- Opening Delimiter -
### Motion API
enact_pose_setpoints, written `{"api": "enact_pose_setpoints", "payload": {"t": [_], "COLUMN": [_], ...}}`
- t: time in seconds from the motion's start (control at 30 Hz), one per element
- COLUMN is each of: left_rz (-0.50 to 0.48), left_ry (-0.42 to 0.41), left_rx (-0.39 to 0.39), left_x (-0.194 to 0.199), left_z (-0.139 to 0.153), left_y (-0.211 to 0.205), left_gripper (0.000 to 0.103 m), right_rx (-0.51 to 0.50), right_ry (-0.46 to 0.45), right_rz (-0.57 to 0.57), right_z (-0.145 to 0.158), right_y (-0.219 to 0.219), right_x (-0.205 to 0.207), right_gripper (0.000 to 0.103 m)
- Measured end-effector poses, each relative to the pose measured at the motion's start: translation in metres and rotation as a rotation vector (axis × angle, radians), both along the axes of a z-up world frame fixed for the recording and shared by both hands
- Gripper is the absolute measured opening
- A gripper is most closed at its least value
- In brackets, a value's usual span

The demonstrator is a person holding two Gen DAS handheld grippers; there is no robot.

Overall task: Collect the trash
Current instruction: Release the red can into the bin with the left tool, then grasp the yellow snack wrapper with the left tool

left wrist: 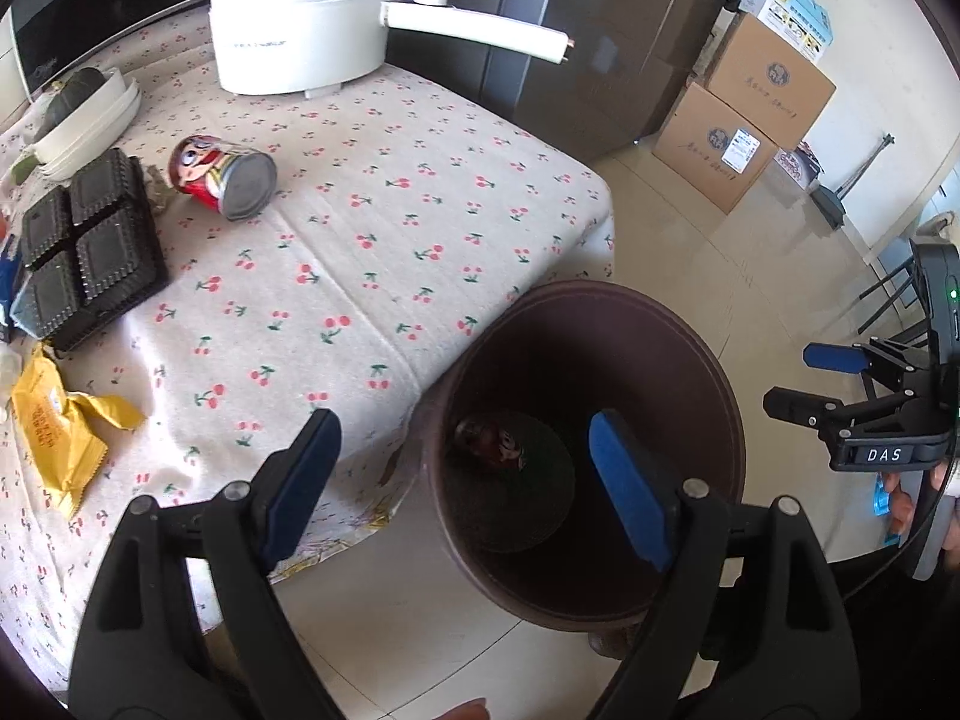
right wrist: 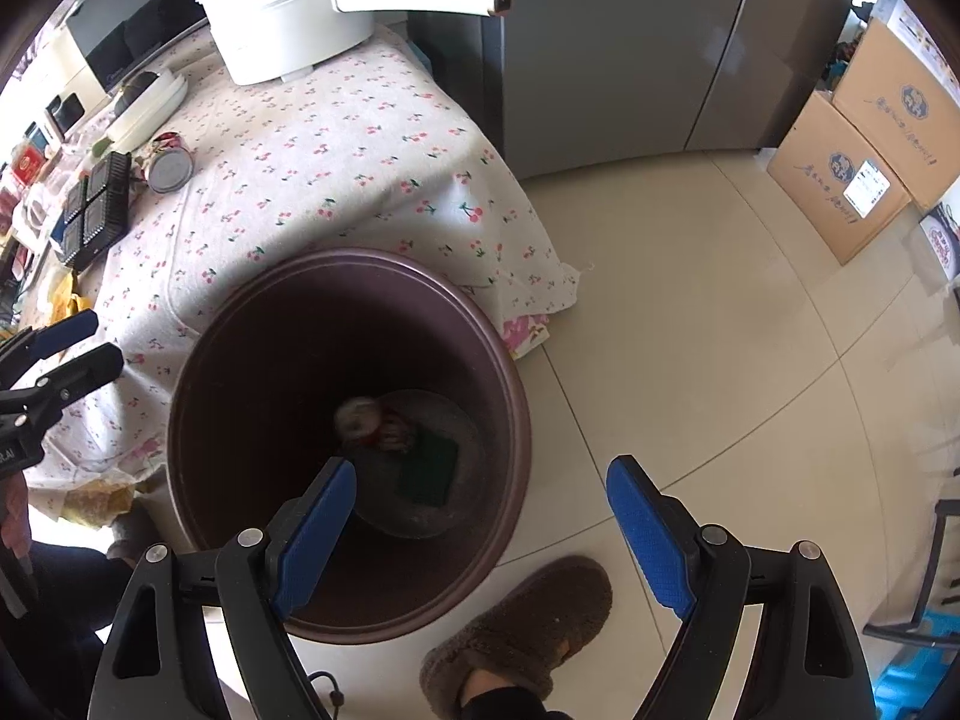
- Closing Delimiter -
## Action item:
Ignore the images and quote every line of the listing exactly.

## Task solution:
### Motion API
enact_pose_setpoints, written `{"api": "enact_pose_setpoints", "payload": {"t": [_], "COLUMN": [_], ...}}`
- t: time in seconds from the motion's start (control at 30 Hz), one per element
- COLUMN is each of: left_rz (-0.50 to 0.48), left_ry (-0.42 to 0.41), left_rx (-0.39 to 0.39), left_x (-0.194 to 0.199), left_z (-0.139 to 0.153), left_y (-0.211 to 0.205), left_gripper (0.000 to 0.103 m), right_rx (-0.51 to 0.50), right_ry (-0.46 to 0.45), right_rz (-0.57 to 0.57), right_z (-0.145 to 0.158), right_y (-0.219 to 0.219), right_x (-0.205 to 0.207), right_gripper (0.000 to 0.103 m)
- Measured end-effector poses, each relative to the pose measured at the motion's start: translation in metres and rotation as a rotation vector (axis × angle, radians), both along the axes of a z-up world frame fixed for the recording and shared by both hands
- Gripper is the absolute measured opening
- A gripper is most closed at its least value
- In brackets, a value's usual span

The demonstrator is a person holding two Gen DAS handheld grippers; there is no robot.

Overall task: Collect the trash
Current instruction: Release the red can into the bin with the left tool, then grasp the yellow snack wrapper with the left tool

left wrist: 
right wrist: 

No other output was requested.